* [Requirement]:
Keeping every line intact, repeat the data word for word.

==== Data provided ====

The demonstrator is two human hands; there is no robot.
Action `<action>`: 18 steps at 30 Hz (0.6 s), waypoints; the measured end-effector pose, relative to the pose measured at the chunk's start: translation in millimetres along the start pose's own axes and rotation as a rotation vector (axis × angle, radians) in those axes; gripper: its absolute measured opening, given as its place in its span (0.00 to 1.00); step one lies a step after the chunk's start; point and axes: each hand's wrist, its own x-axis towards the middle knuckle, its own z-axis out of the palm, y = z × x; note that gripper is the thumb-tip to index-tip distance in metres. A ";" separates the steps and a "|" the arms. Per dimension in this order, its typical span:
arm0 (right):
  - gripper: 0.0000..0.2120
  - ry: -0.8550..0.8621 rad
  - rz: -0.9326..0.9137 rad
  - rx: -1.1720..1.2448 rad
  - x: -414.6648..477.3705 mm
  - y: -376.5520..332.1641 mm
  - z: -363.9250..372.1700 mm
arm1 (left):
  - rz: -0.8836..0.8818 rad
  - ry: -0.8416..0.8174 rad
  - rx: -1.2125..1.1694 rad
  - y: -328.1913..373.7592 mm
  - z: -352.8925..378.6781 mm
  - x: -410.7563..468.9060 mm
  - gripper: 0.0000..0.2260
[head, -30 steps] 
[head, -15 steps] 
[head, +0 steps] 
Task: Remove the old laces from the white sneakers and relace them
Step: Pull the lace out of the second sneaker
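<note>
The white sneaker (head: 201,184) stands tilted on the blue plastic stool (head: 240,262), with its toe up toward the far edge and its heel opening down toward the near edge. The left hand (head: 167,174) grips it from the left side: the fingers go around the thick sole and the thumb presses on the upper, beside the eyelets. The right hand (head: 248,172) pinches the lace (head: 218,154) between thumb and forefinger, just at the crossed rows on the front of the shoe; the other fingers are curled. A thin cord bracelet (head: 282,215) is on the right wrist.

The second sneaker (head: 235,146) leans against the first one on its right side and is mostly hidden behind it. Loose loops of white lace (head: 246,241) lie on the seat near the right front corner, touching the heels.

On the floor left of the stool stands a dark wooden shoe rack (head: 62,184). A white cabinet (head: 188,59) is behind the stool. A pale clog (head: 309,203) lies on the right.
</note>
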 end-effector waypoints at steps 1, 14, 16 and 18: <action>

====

* [Solution to this exercise]:
The demonstrator is two human hands; there is no robot.
Action `<action>`: 18 steps at 30 Hz (0.6 s), waypoints; the measured end-effector pose, relative to the pose measured at the chunk's start: translation in millimetres along the start pose's own axes and rotation as a rotation vector (axis × angle, radians) in those axes; gripper: its absolute measured opening, given as its place in its span (0.00 to 1.00); step one lies a step after the chunk's start; point and axes: each hand's wrist, its own x-axis towards the middle knuckle, its own z-axis out of the palm, y = z × x; note that gripper is the thumb-tip to index-tip distance in metres. A ";" separates the steps and a "|" the arms. Per dimension in this order, its typical span:
arm0 (right):
  - gripper: 0.0000..0.2120
  - ry: -0.8550..0.8621 rad
  - rz: -0.9326..0.9137 rad
  - rx: -1.1720..1.2448 rad
  - x: -414.6648..477.3705 mm
  - y: -376.5520..332.1641 mm
  - z: -363.9250..372.1700 mm
arm1 (left):
  - rz: -0.8836..0.8818 rad
  - ry: -0.8416..0.8174 rad
  - rx: -1.2125..1.1694 rad
  - y: -328.1913..373.7592 mm
  - z: -352.8925..378.6781 mm
  - x: -410.7563..468.9060 mm
  - gripper: 0.0000..0.2260
[head, -30 steps] 
[head, -15 steps] 
[head, +0 steps] 
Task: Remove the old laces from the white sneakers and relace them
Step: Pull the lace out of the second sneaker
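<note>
The white sneaker (head: 201,184) stands tilted on the blue plastic stool (head: 240,262), with its toe up toward the far edge and its heel opening down toward the near edge. The left hand (head: 167,174) grips it from the left side: the fingers go around the thick sole and the thumb presses on the upper, beside the eyelets. The right hand (head: 248,172) pinches the lace (head: 218,154) between thumb and forefinger, just at the crossed rows on the front of the shoe; the other fingers are curled. A thin cord bracelet (head: 282,215) is on the right wrist.

The second sneaker (head: 235,146) leans against the first one on its right side and is mostly hidden behind it. Loose loops of white lace (head: 246,241) lie on the seat near the right front corner, touching the heels.

On the floor left of the stool stands a dark wooden shoe rack (head: 62,184). A white cabinet (head: 188,59) is behind the stool. A pale clog (head: 309,203) lies on the right.
</note>
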 end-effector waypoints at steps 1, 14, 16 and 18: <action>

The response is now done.